• YOUR OBJECTIVE:
Tally the lines below that contain the word "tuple". Only the number should be returned.

• DATA SUPPLIED:

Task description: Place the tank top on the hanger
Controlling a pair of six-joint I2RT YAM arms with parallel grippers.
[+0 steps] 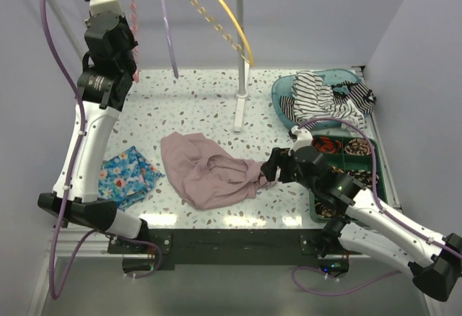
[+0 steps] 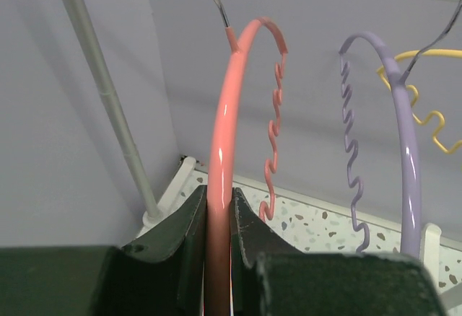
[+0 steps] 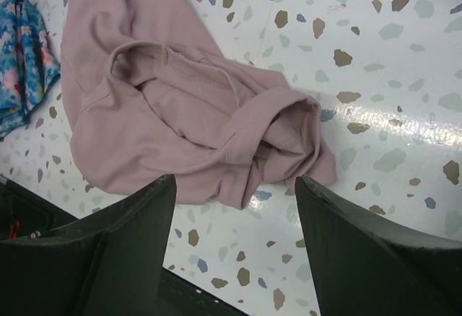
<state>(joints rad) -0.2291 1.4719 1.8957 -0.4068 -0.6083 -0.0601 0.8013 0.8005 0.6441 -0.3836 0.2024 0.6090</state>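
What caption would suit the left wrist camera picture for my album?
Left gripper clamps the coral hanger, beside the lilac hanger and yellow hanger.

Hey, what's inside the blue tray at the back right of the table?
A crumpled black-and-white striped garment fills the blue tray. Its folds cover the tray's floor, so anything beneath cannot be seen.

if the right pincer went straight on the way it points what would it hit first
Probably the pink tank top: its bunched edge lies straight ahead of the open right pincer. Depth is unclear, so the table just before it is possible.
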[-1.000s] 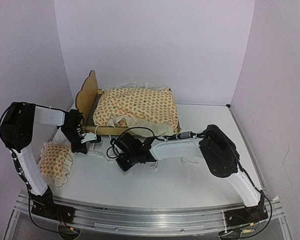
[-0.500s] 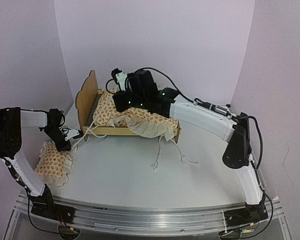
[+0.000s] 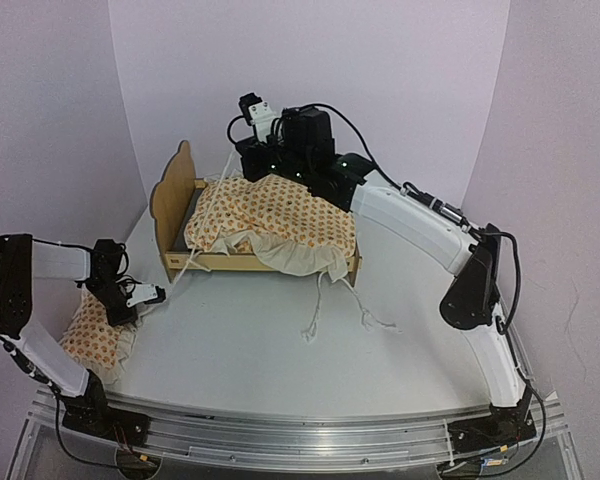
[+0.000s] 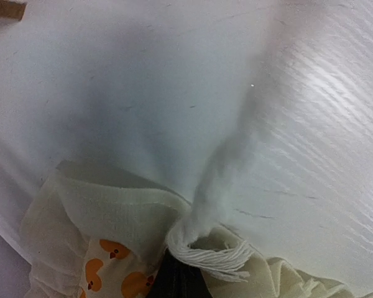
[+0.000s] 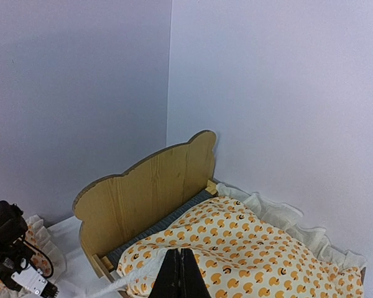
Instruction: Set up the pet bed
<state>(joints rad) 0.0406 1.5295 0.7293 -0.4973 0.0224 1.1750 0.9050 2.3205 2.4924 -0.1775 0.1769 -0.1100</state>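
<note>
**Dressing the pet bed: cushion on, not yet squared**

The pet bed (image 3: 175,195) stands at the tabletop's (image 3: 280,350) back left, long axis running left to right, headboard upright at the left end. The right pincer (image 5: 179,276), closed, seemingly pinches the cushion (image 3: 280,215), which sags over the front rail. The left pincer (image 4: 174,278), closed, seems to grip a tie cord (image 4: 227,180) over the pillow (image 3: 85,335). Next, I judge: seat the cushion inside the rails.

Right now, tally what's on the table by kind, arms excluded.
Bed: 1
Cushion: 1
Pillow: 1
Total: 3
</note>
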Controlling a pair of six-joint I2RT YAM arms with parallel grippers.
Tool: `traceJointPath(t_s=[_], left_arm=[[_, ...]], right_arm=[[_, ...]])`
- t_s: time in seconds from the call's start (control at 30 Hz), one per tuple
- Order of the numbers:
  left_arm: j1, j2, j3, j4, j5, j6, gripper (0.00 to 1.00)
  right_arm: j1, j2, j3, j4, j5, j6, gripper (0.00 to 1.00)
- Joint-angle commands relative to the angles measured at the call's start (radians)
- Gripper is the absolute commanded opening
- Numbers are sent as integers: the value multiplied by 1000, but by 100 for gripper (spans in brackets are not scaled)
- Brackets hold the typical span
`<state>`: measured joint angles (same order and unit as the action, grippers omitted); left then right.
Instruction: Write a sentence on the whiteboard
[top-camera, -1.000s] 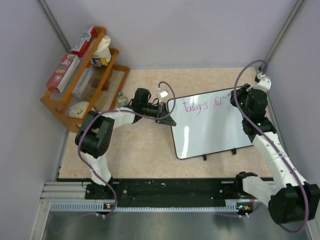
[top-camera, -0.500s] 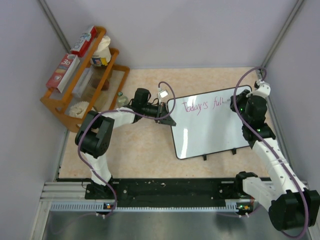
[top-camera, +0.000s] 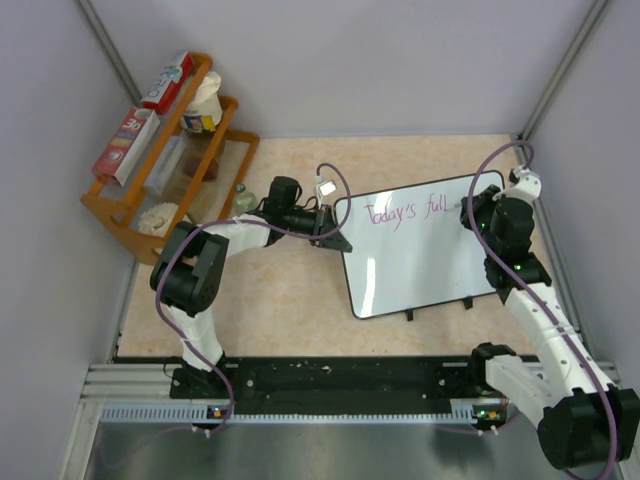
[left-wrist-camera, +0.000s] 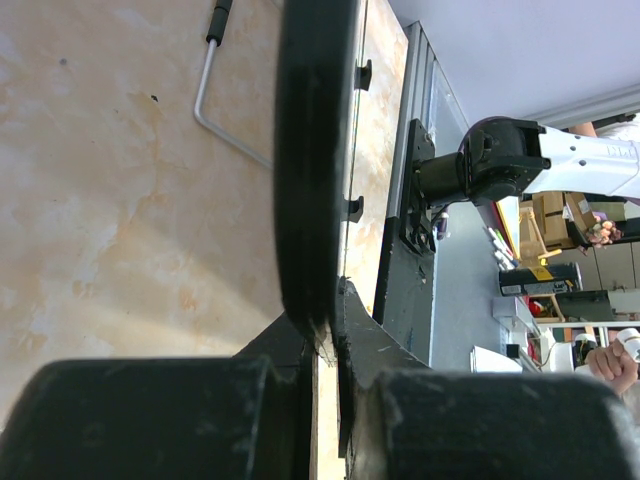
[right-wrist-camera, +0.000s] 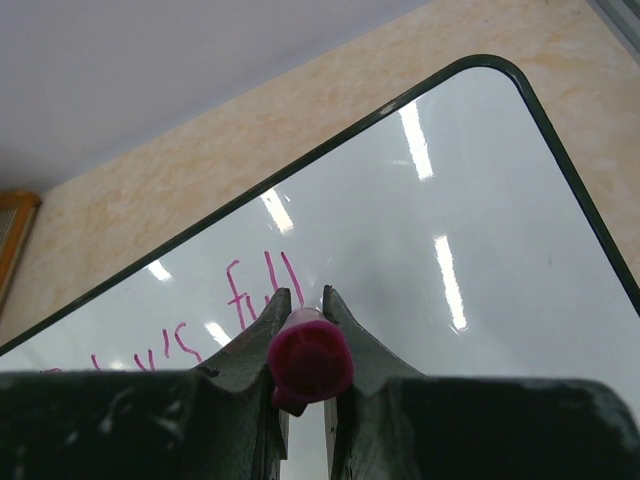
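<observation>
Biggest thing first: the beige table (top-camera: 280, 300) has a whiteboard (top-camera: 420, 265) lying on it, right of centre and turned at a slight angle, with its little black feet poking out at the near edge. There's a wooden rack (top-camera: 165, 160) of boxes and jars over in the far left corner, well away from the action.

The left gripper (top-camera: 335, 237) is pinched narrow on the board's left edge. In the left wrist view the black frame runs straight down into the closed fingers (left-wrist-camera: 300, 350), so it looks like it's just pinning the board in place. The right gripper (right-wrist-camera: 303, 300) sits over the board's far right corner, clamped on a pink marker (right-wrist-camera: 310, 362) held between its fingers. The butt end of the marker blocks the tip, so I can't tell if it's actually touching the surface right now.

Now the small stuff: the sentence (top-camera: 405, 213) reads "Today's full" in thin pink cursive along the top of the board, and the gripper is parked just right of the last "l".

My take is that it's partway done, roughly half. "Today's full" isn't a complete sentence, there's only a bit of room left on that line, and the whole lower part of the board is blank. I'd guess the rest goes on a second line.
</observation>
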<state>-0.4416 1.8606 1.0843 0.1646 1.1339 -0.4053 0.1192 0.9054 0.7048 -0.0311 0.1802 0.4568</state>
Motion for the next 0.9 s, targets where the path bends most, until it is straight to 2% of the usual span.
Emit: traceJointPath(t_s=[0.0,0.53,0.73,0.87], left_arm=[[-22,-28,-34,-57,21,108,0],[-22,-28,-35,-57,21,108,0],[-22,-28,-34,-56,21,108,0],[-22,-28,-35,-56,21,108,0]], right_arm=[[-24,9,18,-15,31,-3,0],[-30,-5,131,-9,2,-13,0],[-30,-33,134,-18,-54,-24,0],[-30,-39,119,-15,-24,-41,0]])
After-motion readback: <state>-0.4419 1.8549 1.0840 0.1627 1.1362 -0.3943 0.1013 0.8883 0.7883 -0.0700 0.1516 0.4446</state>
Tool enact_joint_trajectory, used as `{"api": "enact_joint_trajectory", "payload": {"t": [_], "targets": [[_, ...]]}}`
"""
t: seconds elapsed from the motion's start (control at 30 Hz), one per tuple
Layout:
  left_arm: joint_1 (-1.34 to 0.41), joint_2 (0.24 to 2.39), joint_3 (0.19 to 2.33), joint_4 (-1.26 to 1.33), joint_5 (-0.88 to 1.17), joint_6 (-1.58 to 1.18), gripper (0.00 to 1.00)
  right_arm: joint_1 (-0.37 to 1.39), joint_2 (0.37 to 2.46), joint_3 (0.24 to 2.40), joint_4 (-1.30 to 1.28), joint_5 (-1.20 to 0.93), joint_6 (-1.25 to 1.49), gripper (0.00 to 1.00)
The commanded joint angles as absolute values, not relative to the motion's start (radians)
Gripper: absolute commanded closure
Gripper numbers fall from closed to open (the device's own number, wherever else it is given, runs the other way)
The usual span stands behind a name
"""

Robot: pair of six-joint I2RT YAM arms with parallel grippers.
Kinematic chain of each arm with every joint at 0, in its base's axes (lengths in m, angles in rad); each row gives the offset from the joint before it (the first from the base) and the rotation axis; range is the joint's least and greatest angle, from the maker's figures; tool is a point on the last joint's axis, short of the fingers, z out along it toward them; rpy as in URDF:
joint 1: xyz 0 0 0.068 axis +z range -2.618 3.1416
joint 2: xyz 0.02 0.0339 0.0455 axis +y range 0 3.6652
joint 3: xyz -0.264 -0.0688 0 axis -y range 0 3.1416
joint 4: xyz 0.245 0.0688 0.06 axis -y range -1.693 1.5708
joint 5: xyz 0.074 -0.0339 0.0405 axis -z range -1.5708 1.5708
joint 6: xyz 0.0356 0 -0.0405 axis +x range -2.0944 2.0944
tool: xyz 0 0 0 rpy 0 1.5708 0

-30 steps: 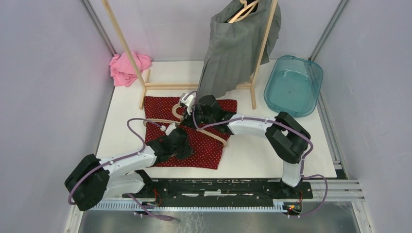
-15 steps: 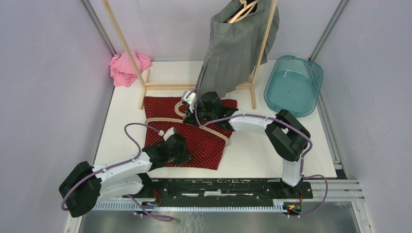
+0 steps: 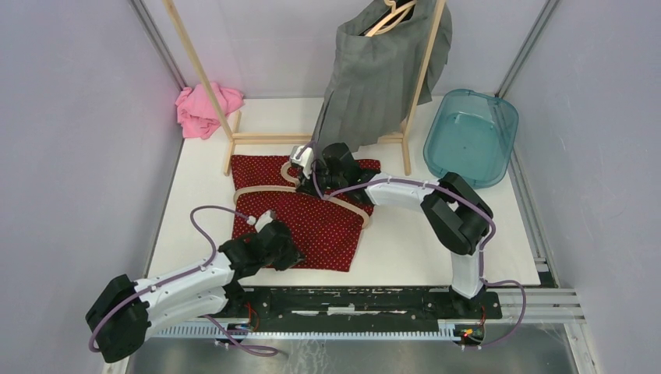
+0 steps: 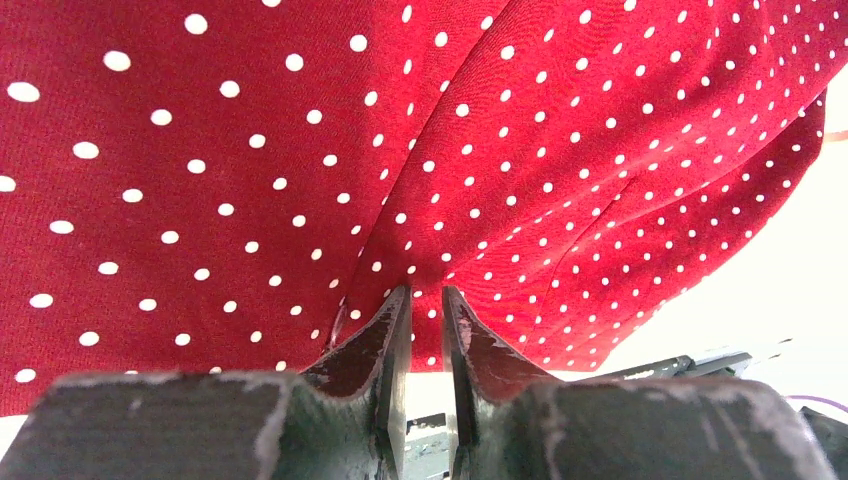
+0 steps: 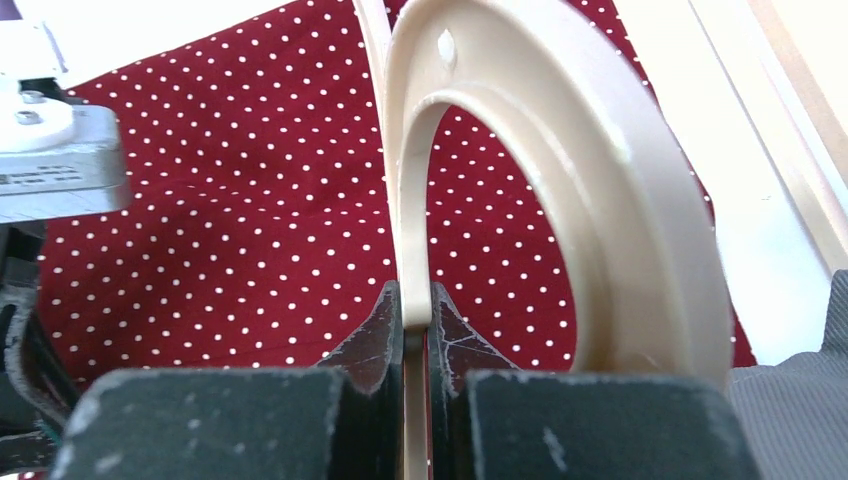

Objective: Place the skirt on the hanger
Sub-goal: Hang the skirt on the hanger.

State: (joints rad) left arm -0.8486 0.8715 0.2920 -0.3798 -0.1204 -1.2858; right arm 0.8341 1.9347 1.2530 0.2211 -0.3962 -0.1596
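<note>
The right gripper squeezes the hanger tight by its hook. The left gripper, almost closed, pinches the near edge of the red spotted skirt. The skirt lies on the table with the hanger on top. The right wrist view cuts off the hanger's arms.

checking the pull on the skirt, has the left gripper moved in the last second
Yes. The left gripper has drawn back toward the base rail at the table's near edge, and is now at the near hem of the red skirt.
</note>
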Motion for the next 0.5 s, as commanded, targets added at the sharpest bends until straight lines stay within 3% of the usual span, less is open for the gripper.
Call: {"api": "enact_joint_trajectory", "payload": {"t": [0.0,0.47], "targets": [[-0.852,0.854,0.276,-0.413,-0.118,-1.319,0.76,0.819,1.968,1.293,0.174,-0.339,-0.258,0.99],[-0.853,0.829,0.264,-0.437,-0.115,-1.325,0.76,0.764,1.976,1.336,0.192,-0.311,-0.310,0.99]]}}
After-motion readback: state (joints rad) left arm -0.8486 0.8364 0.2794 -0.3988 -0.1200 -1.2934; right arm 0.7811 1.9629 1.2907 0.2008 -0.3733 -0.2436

• RESPONSE BELOW:
2